Em janeiro de1077, Henry viajou até ao Norte da Itália e encontrou-se com Gregório no Castelo de Canossa, a residência ancestral de Matilda da Toscana (1046-1115), para implorar a absolvição de excomunhão. A chegada de Henry às muralhas do castelo e os eventos subsequentes no alto da invernal cordilheira Apenina ficou imortalizada como a Caminhada para Canossa. O rei germânico, de fato, recebeu sua absolvição em troca de seu arrependimento público fora do castelo e sua submissão ao Papa, porém estas ações desviaram o equilíbrio da política medieval. Ao se submeter a Gregório, Henry reconheceu o direito do Papa em depor monarcas seculares e, inadvertidamente, demonstrou a pretensão de Gregório a respeito da superioridade da Igreja sobre os poderes seculares.
Guerra Civil
Apear da submissão de Henry, a oposição anti-imperialista censurou o rei alemão e elegeu Rudolf de Rheinfelden, o Duque da Swabia, em substituição a Henry, iniciando uma guerra civil conhecida a Grande Revolta Saxônica (1077-1088). Henry gradualmente recuperou o apoio entre os nobres e bispos germânicos apesar de negar sua submissão e excomungado novamente em 1080. Logo após, Rudolf de Rheinfelden morreu e o exército de Henry iniciou um longo sítio de Roma. À medida que Roma lentamente caía em mãos alemãs, Henry depôs Gregório VII como Papa, instalando Wibert de Ravena como Papa Clemente III (pont. 1080-1100), subsequentemente confirmado como Sacro Imperador Romano por seu novo Papa. O sítio a Roma teve êxito em 1083 e Gregório VII foi mantido cativo pelo ano seguinte até que Robert Guiscard (*c.1015 +1085), o normando duque de Apúlia, Calábria e Sicília, empurrou o exército de Henry para o Norte, saqueou a cidade em 1084, libertando o Papa. Gregório permaneceu deposto e fugiu para o exílio no Sul da Itália, onde morreu em 1085.

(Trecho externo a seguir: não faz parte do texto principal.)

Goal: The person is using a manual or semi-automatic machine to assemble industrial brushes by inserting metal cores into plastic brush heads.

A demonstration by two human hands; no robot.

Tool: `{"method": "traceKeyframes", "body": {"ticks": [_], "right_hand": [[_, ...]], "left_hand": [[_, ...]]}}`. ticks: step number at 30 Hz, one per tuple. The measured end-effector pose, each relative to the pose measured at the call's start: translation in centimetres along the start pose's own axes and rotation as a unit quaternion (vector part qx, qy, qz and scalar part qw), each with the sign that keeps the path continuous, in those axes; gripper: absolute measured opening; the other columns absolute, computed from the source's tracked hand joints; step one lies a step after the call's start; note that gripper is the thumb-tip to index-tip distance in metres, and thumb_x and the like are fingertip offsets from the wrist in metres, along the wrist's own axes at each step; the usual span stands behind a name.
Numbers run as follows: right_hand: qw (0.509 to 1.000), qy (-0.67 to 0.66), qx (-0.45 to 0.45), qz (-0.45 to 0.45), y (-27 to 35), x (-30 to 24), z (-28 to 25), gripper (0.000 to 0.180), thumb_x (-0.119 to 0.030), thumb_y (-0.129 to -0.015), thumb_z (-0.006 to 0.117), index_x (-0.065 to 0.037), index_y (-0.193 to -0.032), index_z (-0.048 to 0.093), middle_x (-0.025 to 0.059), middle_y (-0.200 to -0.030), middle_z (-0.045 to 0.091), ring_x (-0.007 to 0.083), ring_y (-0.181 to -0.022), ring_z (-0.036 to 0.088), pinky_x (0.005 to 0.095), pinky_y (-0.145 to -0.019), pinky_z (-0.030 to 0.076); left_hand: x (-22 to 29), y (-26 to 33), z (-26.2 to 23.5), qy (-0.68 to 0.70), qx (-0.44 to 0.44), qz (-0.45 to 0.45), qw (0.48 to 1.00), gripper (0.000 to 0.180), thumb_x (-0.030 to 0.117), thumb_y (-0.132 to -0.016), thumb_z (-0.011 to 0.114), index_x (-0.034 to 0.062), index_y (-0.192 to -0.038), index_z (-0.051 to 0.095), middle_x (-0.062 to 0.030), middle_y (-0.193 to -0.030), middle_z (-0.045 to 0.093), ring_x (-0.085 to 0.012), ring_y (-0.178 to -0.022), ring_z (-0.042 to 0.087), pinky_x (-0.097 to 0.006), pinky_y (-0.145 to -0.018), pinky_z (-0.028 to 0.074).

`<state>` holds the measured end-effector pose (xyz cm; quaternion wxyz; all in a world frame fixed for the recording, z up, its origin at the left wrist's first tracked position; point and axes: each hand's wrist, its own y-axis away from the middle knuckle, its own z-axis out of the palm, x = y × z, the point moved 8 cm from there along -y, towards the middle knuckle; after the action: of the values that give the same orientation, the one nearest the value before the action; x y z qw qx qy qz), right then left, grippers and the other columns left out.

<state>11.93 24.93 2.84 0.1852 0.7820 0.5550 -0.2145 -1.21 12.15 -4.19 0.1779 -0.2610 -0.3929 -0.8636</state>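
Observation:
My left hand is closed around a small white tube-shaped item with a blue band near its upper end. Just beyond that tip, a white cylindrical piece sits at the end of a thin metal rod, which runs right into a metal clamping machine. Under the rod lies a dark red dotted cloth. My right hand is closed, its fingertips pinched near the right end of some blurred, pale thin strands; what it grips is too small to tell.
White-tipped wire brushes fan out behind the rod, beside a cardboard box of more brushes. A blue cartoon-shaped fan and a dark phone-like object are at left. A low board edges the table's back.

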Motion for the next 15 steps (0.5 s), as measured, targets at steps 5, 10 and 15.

Henry continuou a praticar investidura laica e simonia por todo seu reinado, tendo recuperado o território imperial, muito embora os insurrectos governantes da Bavária, Saxônia e Toscana, entre outros, mantivessem sua oposição. Henry invadiu mais uma vez o Norte da Itália em 1090 para reprimir uma revolta por uma coalizão anti-imperialista, liderada por Matilda de Toscana, Welf IV da Bavária (*c.10335/1040 +1101) e o sucessor de Gregório, Papa Urbano II (pont. 1088-1099). Os seus exércitos expulsaram os invasores e, em 1093, auxiliaram a rebelião do filho mais velho de Henry, Conrado. O casamento de Matilda com Welf V, herdeiro da Bavária, foi dissolvido em 1095, dando a Henry a oportunidade de se reconciliar com Welf IV. A revolta de Conrad entrou em colapso em 1096 e Henry retomou sua influência nos anos seguintes, mas finalmente abdicou seu trono imperial, em 1105, após traição de seu filho mais novo e herdeiro escolhido, Henry V.
Solução e Legado
Após ascensão ao trono imperial por abdicação de seu pai, Henry V recebeu o apoio da alta nobreza e governantes reformadores dentro do Império, mas as relações do Papado com o Império ficaram virtualmente inalteradas. O Papa Pascoal II (pont. 1099 – 1118), como seus predecessores reformistas, perseguiu a independência da Igreja da interferência secular e rejeitou os direitos de investidura de Henry. Em 1111, após o fracasso de um acordo a respeito da investidura laica, Henry sequestrou Pascoal, exigindo que o Papa reconhecesse seus direitos de investidura e coroá-lo Sacro Imperador Romano. A submissão de Pascoal a Henry foi anulada após sua libertação por um Concílio da Igreja com base em sua prisão. As ações de Henry fizeram com que os bispos e clero alemães, que antes o apoiavam, ficarem contra ele e deu aos governantes seculares, principalmente na Saxônia, uma razão para se oporem ao controle imperial de Henry sobre suas terras. O desacordo a respeito da investidura e a tensão entre o Sacro Império Romano e o Papado continuaram mesmo após o Papa ter resolvido conflitos semelhantes com as monarquias francesa e inglesa.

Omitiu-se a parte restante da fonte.